Supply chain is young as a formal discipline. It is unsurprising that we have multiple, partially overlapping theories of what it is and how it should work. I do not see that pluralism as a problem, provided we are clear about where each theory starts, what questions it answers well, and where its blind spots lie.

Gattorna reminds us that supply chains are not just factories and trucks and matrices in PowerPoint. They are social systems, animated by people whose behaviors and expectations matter. He is right that one‑size‑fits‑all supply chains are a costly illusion, and that culture and leadership can reinforce or sabotage whatever strategy you design.

My own work pushes in a complementary direction. I want us to be more honest and more rigorous about the economics of our choices, more explicit about uncertainty, and more ambitious in using software not just to display the state of the world but to decide how we respond to it. I have seen too many organizations stop at good intentions and new vocabularies, while leaving the engines of their supply chain—the algorithms that move goods and money—largely untouched.

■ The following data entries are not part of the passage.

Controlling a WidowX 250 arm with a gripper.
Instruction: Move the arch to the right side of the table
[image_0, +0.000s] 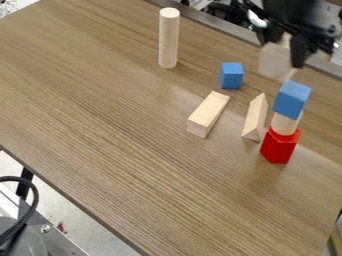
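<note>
pale wood, blurred: i have the arch (274, 61) pinched in my claw (282, 52), fingers parted by its width. it is at the upper right, near the blue cube (292, 99) topping the stack (285, 125).

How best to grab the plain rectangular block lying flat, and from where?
Mid-length on the rectangular block, straight down from above, closing across its narrow width. It lies flat with long parallel sides, so that should keep it balanced. The triangular block lies close beside one long side; I'd open only modestly.
</note>
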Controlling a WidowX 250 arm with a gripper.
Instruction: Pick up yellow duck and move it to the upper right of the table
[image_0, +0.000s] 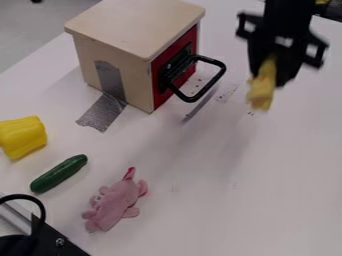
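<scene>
Duck (262, 90) clamped in pincer (272, 75), upper right of the frame

Yellow and blurred, the duck hangs beneath the black pincer, which is closed on it above the white surface (287, 175). To its left, in the upper part of the frame, stands a wooden box (127, 70) with a red front (158, 95). A black loop handle (210, 83) juts from that front towards the duck's side, the nearest obstacle, though apart from it in the view. Grey tape (103, 111) runs down the box's side onto the surface. At the left edge lies a yellow toy pepper (23, 136), with a green cucumber (59, 174) slanting just below it. A pink plush toy (115, 204) lies lower left of centre. Black hardware (57, 240) and a curved cable (41, 205) occupy the lower left corner.
</scene>
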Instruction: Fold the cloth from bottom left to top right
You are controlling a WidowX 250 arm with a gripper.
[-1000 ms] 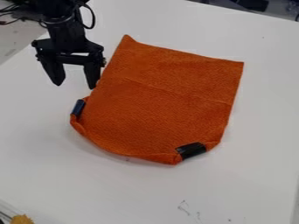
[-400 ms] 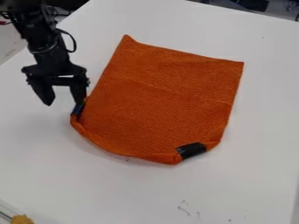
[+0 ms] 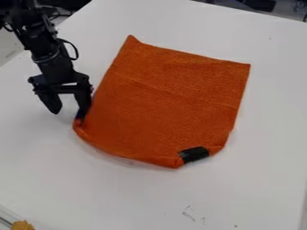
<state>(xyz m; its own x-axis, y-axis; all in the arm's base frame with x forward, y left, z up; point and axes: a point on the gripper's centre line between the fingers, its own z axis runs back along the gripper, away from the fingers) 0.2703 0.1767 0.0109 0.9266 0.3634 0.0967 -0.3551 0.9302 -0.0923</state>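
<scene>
White tabletop (image 3: 138, 197) across most of the frame, its surface tipped away toward the top; greyish floor (image 3: 10, 40) at upper left, dark items (image 3: 260, 4) along the top right edge. Orange cloth (image 3: 165, 99) lies spread out from the centre up to the upper right, one pointed corner at top, another corner at right just above mid-height. Faint crease runs across its upper half. Lower border bows outward, rim looks turned up or bunched at both lower corners. Black band (image 3: 194, 154) wraps the lower right corner of the cloth.

Black arm (image 3: 51, 54) comes down from upper left, cable looped beside it. Gripper (image 3: 68, 115) hangs at left of frame, by the cloth's lower left corner. Fingers (image 3: 83, 101) released, clear gap between them: one over bare white table, the other right at the cloth's left edge, overlapping the corner in view. Nothing clamped. Dark patch at that corner blends with the fingertip, so contact can't be told for sure.

Extras: small yellow-brown lump (image 3: 23, 225) at the bottom left, thin dark scribbles (image 3: 189, 215) on the table low and right of centre.
</scene>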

If this essay has a single message, it is this: leadership, alignment, and culture are necessary, but not sufficient. So are forecasts, dashboards, and KPIs. To build supply chains that deserve the name in the twenty‑first century, we must connect the outside view of customers and markets with the inside machinery of probabilistic models and automated decisions. We must be willing to rewrite not only our slide decks, but our code.

Only then do our theories stop being metaphors and become part of the infrastructure that quietly does the work.